It is forbidden to walk on the grass. It is not forbidden to fly over the grass.
-- Augusto Boal, Games for Actors and Non-Actors (1992).
The Audience is Always Right
The Post-Living Ante-Action Theater Manual
The performance collective My Barbarian co-edited Pastelegram’s fifth print issue. Entitled “The Audience is Always Right," the issue is a manual and sourcebook for the group's Post-Living Ante-Action Theater (PoLAAT) project: a pedagogical and performative model using a theatrical workshop process.
My Barbarian developed PoLAAT in 2008 while studying activist theatre and performance art of the 1960s and 1970s. Amidst Bush-era anxieties they looked to that era's metaphysical hopes, radical political critique and fight for social justice to consider what a transformative cultural practice might be today.
PoLAAT's five-stage technique—Estrangement, Indistinction, Suspension of Beliefs, Mandate to Participate, Inspirational Critique—incorporates song, dance, levitation, trust circles, masks, signage and texts. “The Audience is Always Right” includes exercises, study questions and sheet music developed by My Barbarian for each stage as well as notes and images from earlier PoLAAT workshops—which have occurred across several countries.
“The Audience is Always Right” also features a sourcebook that collects and narrates texts from PoLAAT’s precedents, including the Living Theatre, Rainer Werner Fassbinder’s antiteater, Augusto Boal’s Theatre of the Oppressed and performance groups such as Bodacious Buggerrilla, Eleanor Antin, Free Southern Theater, Split Britches and El Teatro Campesino.
Contributors: Leah Abir, Biba Bell, Eric Colleary, Catherine Damman, Geir Haraldseth, Andrés Fabián Henao Castro, Megan Hoetger, Eungie Joo, Alex Klein, Joshua Lubin-Levy, Allison Myers, Nizan Shaked, Roberto Tejada, Catherine Wagley, Adrienne Walser, Chelsea Weathers, Megan Whitmarsh, Robin Kathleen Williams.
Layout designed by Jeffrey Blocksidge
My Barbarian is an LA and New York-based trio whose performances enact historical narratives and rehearse social situations. The group draws on performance art, political theater, queer camp, institutional critique, folk plays, musicals and music videos to construct playful performances that encourage both imagination and presence. They have presented their work nationally and internationally, in solo shows at Museo El Eco in Mexico City, the Hammer Museum in LA, Participant Inc. in New York; and in exhibitions including the 2014 Whitney Biennial, the 2010 Baltic Triennial, Performa 05 and 07 and many others.

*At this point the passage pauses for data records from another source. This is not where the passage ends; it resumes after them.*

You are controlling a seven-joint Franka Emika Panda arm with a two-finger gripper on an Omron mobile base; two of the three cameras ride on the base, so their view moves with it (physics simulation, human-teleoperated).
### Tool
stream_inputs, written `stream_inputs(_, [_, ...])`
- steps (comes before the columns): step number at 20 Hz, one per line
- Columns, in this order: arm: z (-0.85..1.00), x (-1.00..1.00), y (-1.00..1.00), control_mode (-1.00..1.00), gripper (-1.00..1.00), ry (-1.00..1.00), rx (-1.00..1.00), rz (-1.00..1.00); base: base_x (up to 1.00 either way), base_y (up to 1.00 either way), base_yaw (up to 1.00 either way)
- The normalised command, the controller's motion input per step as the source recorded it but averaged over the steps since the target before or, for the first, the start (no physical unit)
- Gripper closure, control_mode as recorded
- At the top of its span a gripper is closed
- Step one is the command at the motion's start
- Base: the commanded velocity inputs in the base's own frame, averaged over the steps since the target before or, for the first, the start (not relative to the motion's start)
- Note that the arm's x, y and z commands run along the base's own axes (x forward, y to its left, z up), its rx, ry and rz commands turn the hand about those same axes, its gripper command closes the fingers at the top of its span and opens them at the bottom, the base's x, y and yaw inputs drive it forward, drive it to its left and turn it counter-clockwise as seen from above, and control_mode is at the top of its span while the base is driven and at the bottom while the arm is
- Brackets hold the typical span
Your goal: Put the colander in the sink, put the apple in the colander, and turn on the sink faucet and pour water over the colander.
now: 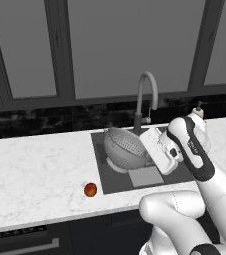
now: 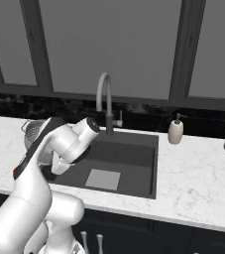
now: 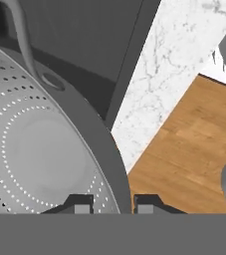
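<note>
Silvery colander (image 1: 125, 149) tilted in sink (image 1: 115, 183), rim pinched by gripper (image 3: 112, 203), apple (image 1: 90, 190) on counter

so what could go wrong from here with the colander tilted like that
The colander hangs tipped over the left part of the sink, held by its rim in the tool. Released like this, it may land on its side or roll. The rim grip looks thin, so it could slip. The apple waits on the counter's front edge.
</note>
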Motion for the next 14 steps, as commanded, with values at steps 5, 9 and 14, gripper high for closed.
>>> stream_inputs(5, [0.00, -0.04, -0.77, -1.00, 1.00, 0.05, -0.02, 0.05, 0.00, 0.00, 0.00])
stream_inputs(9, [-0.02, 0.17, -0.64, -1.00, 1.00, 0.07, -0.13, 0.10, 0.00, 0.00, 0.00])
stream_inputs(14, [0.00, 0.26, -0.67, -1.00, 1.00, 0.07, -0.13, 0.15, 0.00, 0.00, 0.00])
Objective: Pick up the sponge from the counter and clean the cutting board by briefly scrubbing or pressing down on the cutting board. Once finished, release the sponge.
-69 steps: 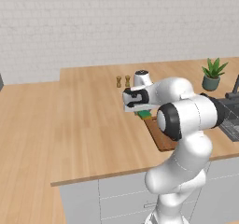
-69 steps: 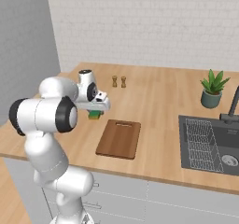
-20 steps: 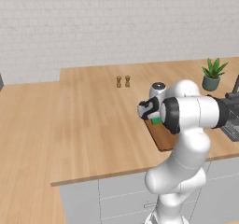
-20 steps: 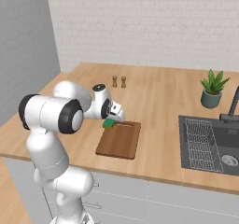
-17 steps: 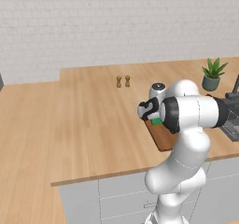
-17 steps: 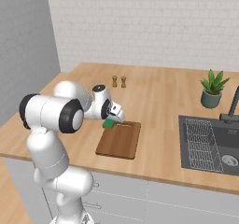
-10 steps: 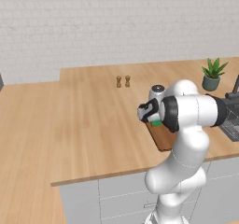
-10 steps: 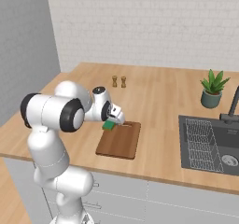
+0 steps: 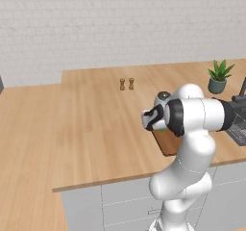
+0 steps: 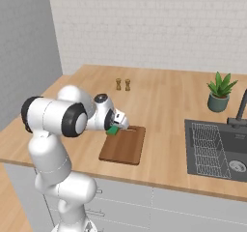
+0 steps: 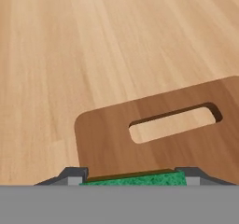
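The tool (image 11: 130, 180) grips the sponge (image 11: 135, 178) between its fingertips — just ahead lies the cutting board (image 11: 186, 143), slot handle nearest, on the table (image 11: 93, 41).

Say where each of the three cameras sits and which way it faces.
Left base view: behind the arm to its left, looking forward and down over the counter; the arm rises at lower right.
Right base view: behind to its right, facing the cutting board and sink; arm at lower left.
Hand view: on the hand, looking along the gripper holding the sponge.
All three share the cutting board.
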Robot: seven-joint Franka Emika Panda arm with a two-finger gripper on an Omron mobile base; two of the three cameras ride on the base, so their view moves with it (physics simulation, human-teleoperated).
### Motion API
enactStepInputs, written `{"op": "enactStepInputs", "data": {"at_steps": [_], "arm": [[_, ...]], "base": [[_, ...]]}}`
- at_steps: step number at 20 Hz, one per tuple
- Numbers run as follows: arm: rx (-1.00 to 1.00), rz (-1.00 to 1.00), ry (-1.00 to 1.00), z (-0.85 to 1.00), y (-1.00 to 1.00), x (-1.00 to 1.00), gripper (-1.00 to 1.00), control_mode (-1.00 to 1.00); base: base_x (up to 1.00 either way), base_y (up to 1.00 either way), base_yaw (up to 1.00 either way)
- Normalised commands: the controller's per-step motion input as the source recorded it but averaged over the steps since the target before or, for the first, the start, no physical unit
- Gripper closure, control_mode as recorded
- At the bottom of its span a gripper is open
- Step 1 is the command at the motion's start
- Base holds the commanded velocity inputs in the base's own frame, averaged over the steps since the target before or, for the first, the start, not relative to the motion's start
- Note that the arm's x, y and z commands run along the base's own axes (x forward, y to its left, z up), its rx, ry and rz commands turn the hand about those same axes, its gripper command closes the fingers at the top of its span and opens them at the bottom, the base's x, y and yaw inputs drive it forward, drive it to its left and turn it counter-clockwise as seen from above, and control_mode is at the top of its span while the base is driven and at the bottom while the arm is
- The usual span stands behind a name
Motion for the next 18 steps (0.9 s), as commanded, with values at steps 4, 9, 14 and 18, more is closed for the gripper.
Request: {"op": "enactStepInputs", "data": {"at_steps": [4, 9, 14, 18], "arm": [[0.00, 0.06, -0.07, -0.06, 0.00, 0.00, 1.00, -1.00], [0.00, 0.03, 0.00, -0.33, 0.00, 0.00, 1.00, -1.00], [0.00, 0.00, 0.00, -0.36, 0.00, 0.00, 1.00, -1.00], [0.00, 0.00, 0.00, -0.27, 0.00, 0.00, 1.00, -1.00]], "base": [[0.00, 0.00, 0.00], [0.00, 0.00, 0.00], [0.00, 0.00, 0.00], [0.00, 0.00, 0.00]]}}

Malik Gaines is an assistant professor of Performance Studies at New York University’s Tisch School of the Arts. Gaines holds a Ph.D. in Theater and Performance Studies from UCLA and an MFA in Writing from CalArts. His forthcoming book, Excesses of the Sixties: Black Performance and the Transnational Imagination, considers the legacy of the sixties as a location for radical acts. Gaines has written numerous articles and essays for journals including Art Journal and Women and Performance, and for magazines, museum publications and artist’s books. Gaines also does solo music performance wor, and collaborates with Alex Segade under the name Courtesy the Artists, with projects at The Studio Museum in Harlem, MoMA PS1, The Kitchen and others.

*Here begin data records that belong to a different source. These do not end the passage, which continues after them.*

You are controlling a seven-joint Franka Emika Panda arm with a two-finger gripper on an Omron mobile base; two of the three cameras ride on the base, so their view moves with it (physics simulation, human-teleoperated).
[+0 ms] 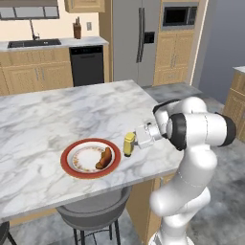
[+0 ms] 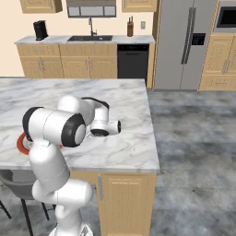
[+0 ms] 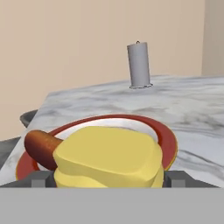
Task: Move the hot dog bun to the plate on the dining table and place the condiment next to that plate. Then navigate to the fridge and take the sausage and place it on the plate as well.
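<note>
The hand (image 1: 134,142) is spread wide around the upright yellow condiment bottle (image 1: 128,144); just beyond it, the red-rimmed plate (image 1: 72,153) carries the bun (image 1: 104,158) on the marble surface (image 1: 43,115).

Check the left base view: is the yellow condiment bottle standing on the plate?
No, the condiment bottle stands on the marble beside the plate, just off its red rim.

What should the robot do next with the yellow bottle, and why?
Probably pull the gripper straight back from the yellow bottle. The bottle already stands upright on the marble table just beside the red-rimmed plate, where the bun lies, and the jaws look spread wide around it. Backing off slowly should keep it from tipping, then the fridge comes next.
</note>
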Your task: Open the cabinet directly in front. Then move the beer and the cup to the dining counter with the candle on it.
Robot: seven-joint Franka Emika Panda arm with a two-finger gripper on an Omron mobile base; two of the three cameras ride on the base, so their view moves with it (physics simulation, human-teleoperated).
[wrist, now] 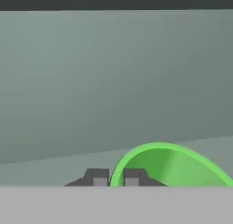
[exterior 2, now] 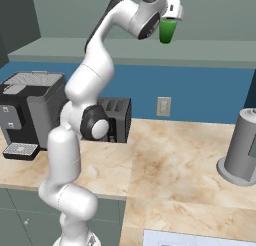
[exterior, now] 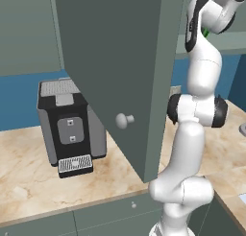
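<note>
The cabinet's flat grey-green door (exterior: 115, 62) with its round pale knob (exterior: 124, 120) stands swung wide open toward me. My arm reaches up into the cabinet. The bright green cup (exterior 2: 168, 31) stands upright just under my hand, at the grey shelf (exterior 2: 210, 50). My gripper (wrist: 115, 177) is shut on the cup (wrist: 173, 166), its fingertips pinching the near rim, one inside and one outside. A sliver of the cup (exterior: 205, 32) peeks out beside my wrist. The beer and the dining counter are out of view.
A black coffee machine (exterior: 67, 124) sits on the marble worktop (exterior 2: 170, 160) below the open door. A black toaster (exterior 2: 117, 119) stands behind my arm, and a grey cylindrical appliance (exterior 2: 245, 145) is at the right. The open door's lower corner hangs close to my arm.
</note>
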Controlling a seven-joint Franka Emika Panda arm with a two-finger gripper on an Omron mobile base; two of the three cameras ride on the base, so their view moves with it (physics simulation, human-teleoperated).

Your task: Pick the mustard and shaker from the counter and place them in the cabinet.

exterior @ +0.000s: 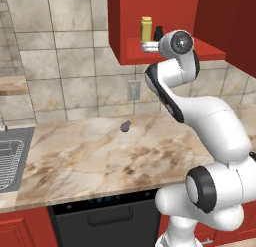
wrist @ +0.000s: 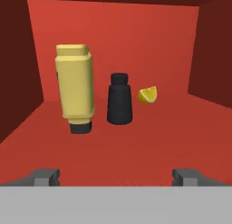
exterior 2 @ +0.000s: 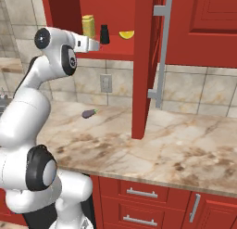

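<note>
The yellow mustard (wrist: pixel 75 87) stands on the red shelf of the cabinet (wrist: pixel 136 146), with a dark end showing at its bottom. Just to its right the black shaker (wrist: pixel 119 99) stands upright, apart from it. My gripper (wrist: pixel 116 177) is open and empty, a short way in front of both, with its fingertips (wrist: pixel 45 177) set wide. From the right base view the mustard (exterior 2: pixel 88 26) and shaker (exterior 2: pixel 105 34) sit in the niche just beyond the gripper (exterior 2: pixel 98 46). The left base view has the mustard (exterior: pixel 146 29) and shaker (exterior: pixel 158 33) above my wrist.
A lemon wedge (wrist: pixel 148 94) lies on the shelf right of the shaker. The cabinet's open door (exterior 2: pixel 143 61) with its long handle hangs right of the niche. A purple eggplant (exterior 2: pixel 89 113) lies on the marble counter (exterior 2: pixel 176 149). A sink (exterior: pixel 10 156) is at far left.
</note>
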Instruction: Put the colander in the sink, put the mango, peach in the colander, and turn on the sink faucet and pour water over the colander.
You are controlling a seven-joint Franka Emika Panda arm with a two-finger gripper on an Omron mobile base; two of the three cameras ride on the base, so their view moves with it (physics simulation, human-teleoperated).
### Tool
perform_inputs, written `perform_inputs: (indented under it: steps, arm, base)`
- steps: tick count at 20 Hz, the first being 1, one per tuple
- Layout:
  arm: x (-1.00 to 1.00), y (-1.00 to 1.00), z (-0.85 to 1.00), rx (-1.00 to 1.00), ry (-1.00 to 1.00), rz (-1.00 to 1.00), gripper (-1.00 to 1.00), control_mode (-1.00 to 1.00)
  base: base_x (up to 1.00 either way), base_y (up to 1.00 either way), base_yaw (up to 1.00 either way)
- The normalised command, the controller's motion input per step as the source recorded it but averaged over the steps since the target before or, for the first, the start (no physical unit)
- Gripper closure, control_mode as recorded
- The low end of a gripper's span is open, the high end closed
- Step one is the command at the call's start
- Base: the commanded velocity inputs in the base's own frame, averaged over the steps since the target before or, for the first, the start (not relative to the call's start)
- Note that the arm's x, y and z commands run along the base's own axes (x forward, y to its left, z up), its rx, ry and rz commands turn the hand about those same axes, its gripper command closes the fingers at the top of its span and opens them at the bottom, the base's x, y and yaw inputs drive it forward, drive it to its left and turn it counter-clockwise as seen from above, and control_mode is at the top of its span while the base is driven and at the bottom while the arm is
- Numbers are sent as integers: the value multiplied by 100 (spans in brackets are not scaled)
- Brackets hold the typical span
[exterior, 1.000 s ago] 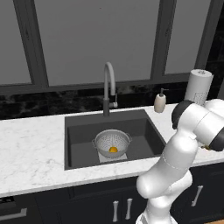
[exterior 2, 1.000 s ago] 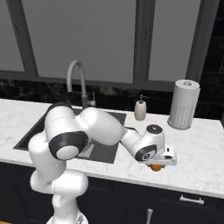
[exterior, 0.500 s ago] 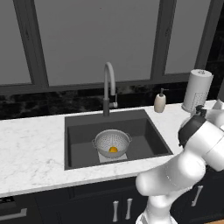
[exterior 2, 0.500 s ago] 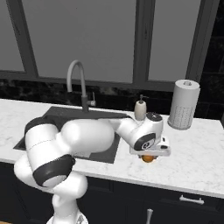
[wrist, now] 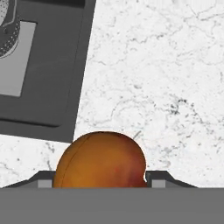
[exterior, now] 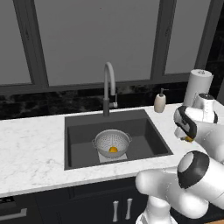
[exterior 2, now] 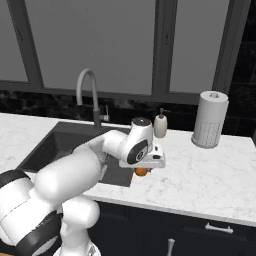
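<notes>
Gripper (exterior 2: 143,171): clamped on peach (wrist: 101,161), held above white counter (exterior 2: 200,175) just right of sink (exterior: 83,144). Colander (exterior: 112,142): in sink, on pale floor patch, w/ mango (exterior: 113,149) inside.

1. White marbled counter (exterior: 35,148) runs the full width under the windows, over dark cabinets.
2. Dark sink (exterior: 144,131) is set into it, left of middle in the right base view.
3. Colander (exterior: 112,142) sits on the sink floor on the pale square patch.
4. Beige soap dispenser (exterior 2: 160,125) stands at the back, just right of the sink.
5. Paper towel roll (exterior 2: 209,119) stands upright further right, well apart from the dispenser.
6. Faucet (exterior: 108,87) looks mounted behind the sink; base is hard to make out.
</notes>
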Motion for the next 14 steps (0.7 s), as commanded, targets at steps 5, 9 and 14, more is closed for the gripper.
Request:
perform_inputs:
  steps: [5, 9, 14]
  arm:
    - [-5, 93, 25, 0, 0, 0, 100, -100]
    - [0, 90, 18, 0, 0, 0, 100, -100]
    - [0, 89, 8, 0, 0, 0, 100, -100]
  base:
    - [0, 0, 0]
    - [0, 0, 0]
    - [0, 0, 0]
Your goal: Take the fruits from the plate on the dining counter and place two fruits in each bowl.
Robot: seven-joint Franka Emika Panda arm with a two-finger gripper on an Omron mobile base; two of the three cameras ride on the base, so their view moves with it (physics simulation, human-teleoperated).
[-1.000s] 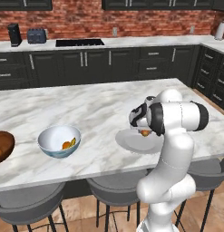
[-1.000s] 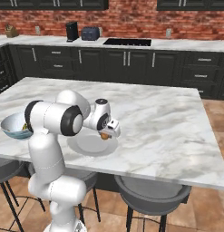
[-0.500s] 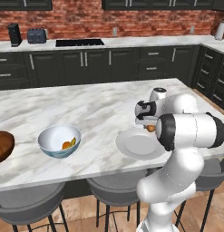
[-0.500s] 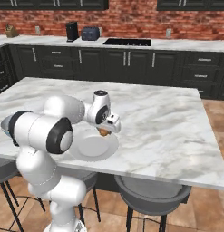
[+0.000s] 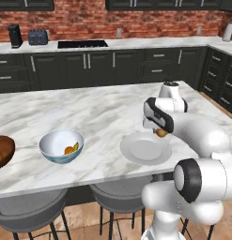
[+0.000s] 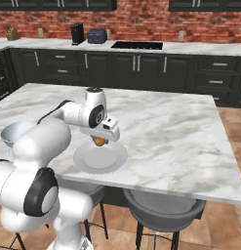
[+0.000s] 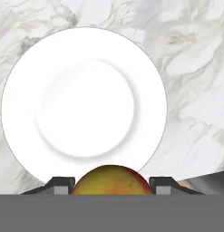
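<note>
My gripper (image 5: 161,132) is shut on a round orange-yellow fruit (image 5: 161,133) and holds it just above the far right rim of the flat white plate (image 5: 144,150) on the marble dining counter (image 5: 98,112). The plate is bare. From the right base the fruit (image 6: 99,141) hangs under the gripper (image 6: 100,140) over the plate (image 6: 110,159). In the hand view the fruit (image 7: 111,180) sits between the fingertips (image 7: 61,185), with the plate (image 7: 84,104) below. The white-blue bowl (image 5: 50,143) holds two fruits (image 5: 71,149). The wooden bowl (image 5: 5,149) at the left edge shows some orange inside.
Grey stools (image 5: 30,211) stand under the counter's near edge. The white-blue bowl (image 6: 12,132) lies partly behind my arm in the right base view. Dark cabinets and a brick wall run along the back. Bare marble (image 6: 161,122) stretches behind and to the right of the plate.
The arm's elbow has swung round and the hand has turned. The fruit stays in the grip and has shifted a little over the plate's far edge.
</note>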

Jade Gordon has served as faculty member at the Stella Adler Academy of Acting in Los Angeles and the School of Theater at the CalArts in Valencia, California. She holds a BA in Theater and an MA in Applied Theater Arts from the University of Southern California. Gordon studied at Augusto Boal’s Center for the Theater of the Oppressed in Rio De Janeiro and leads Theater of the Oppressed workshops in housing facilities, high schools, community centers and art spaces. Gordon has appeared in film and TV roles and received an Independent Spirit Award nomination for her performance in Allison Anders’s “Sugartown.” Gordon is also co-owner of Wombleton Records, a collectible vinyl record shop in Highland Park, CA.
Alexandro Segade is an artist whose work spans fields of video, theater and visual art, with an emphasis on collaboration across disciplines. Segade is co-chair of the Film/Video department at Bard College’s Milton Avery Graduate School of Arts and teaches in the BFA program at Parsons the New School in New York City. Segade earned a BA in English from UCLA and an MFA in interdisciplinary studio art from UCLA where he studied with conceptual artist Mary Kelly. In addition to My Barbarian, Segade collaborates with Malik Gaines under the name Courtesy the Artists, with projects at The Studio Museum in Harlem, MoMA PS1, The Kitchen and others. Segade has presented his own performance and video work at the TBA Festival in Portland; at LAXART, REDCAT and Artist Curated Projects in Los Angeles; UC Riverside and Armory Center for the Arts in Pasadena; Migrating Forms at Anthology Film Archive in New York; Yerba Buena Center in San Francisco and Vox Populi in Philadelphia.